The DNN algorithm (CNN–MLP) was implemented on the FES control system to stimulate the soleus and TA during gait, and its performance was assessed in comparison with a conventional method based on the trapezoidal FES envelope considering the range of motion of the ankle joint during treadmill gait, amount of FES-induced fatigue after isometric stimulation, and amount of energy consumption. The experimental results showed that the proposed FES control system could produce a larger range of motion with reduced muscle fatigue and less energy consumption by providing a smooth and timely assistive force compared to the conventional FES control method.
In addition, we aimed to develop an FES control algorithm to produce natural gait patterns in hemiplegic patients. By generating FES signals for the paretic side based on EMG data of healthy people, the burden on the muscles was effectively relieved while providing sufficient thrust force. Unlike conventional FES control methods with on/off step-like patterns or trapezoidal patterns, the smooth FES pattern can alleviate the impact on the muscles and electric energy consumption of the control device.
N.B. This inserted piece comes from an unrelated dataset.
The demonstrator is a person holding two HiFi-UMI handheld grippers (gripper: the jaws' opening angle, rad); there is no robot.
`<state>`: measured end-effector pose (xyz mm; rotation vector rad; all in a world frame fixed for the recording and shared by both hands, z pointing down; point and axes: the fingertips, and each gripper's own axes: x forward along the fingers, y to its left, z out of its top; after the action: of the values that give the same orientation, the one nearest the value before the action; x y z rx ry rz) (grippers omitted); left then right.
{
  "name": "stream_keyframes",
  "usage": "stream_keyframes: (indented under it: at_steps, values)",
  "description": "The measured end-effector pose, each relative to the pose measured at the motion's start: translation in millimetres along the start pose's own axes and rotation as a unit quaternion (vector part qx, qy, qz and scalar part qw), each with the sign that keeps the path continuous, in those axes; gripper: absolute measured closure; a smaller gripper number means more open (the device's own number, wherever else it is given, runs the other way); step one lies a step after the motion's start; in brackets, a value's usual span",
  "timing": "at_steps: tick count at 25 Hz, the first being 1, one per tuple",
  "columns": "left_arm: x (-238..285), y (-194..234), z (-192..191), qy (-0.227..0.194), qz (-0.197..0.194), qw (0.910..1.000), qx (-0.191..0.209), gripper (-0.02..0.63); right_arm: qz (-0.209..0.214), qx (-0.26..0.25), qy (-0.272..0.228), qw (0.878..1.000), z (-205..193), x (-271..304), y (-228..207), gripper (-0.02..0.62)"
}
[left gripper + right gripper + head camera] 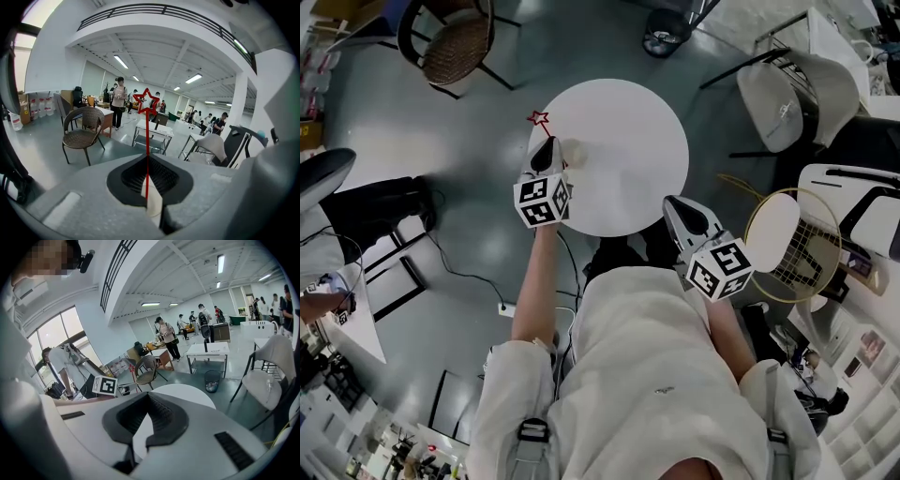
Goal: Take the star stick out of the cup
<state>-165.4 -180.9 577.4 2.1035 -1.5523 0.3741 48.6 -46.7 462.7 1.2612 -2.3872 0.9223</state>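
Head view shows the star stick (545, 130) clamped in the left gripper (549, 142) at the left rim of the round white table (628, 141), with its red star lying toward the upper left of the frame, just past the table's edge. A small pale thing, taken to be the cup (574, 152), is seen just to the right of that gripper's tips, close beside them; whether it is touched cannot be told. In the left gripper view the left gripper (147, 157) is seen with its jaws pressed together on the thin red star stick (147, 140), which runs straight up the middle of the frame, its long axis along the seam of the jaws and the star at the top. The stick's lower end is seen a little below the grip, over a pale patch that cannot be identified for certain. The stick is judged to be lifted more or less clear, so the coming move would be made along the stick's own axis, away from the cup. The right gripper (670, 202) is held at the table's lower right edge, well apart from the cup, and in the right gripper view the right gripper (146, 394) is seen closed with nothing in it.
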Motion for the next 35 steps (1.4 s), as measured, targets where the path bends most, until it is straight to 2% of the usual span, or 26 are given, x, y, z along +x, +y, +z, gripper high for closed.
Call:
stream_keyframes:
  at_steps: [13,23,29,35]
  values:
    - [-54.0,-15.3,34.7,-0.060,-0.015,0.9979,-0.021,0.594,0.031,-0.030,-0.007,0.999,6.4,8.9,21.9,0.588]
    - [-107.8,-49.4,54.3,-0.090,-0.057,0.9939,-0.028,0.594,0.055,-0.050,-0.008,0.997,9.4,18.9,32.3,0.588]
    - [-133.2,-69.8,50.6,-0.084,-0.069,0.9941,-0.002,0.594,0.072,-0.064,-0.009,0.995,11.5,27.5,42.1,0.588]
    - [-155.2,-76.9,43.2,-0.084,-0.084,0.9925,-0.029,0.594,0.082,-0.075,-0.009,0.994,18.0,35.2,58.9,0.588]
The developed FES control algorithm is expected to be effective for chronic hemiplegia with a low degree of disability. However, further clinical evaluations are necessary. Furthermore, the long-term effect of muscle fatigue induced by FES should be further studied to predict the operation time of FES and to alert the impending exhaustion of muscle activity for safe use of the developed system.
This study focused on the FES-induced ankle motion by stimulating the TA and the soleus only, while hemiplegia affects the motion of other joints. In our future work, we plan to apply the developed algorithm to the rehabilitation of knee and hip movements, as well as ankle movement. The FSR-based method used in this study is limited to coarse detection of the gait state, and additional sensors such as IMU can allow finer prediction of the gait phase. The recent development of the multi-pad electrode enables FES control of the muscles of various sizes. The novel sensor and FES technologies can be applied to the system developed in this study to extend its application to the rehabilitation of various lower extremity motor functions. The proposed FES control can be applied more effectively in combination with exoskeleton-type rehabilitation robots. Further studies are required to address redundant actuation issues with hybrid rehabilitation systems of FES and exoskeleton robots.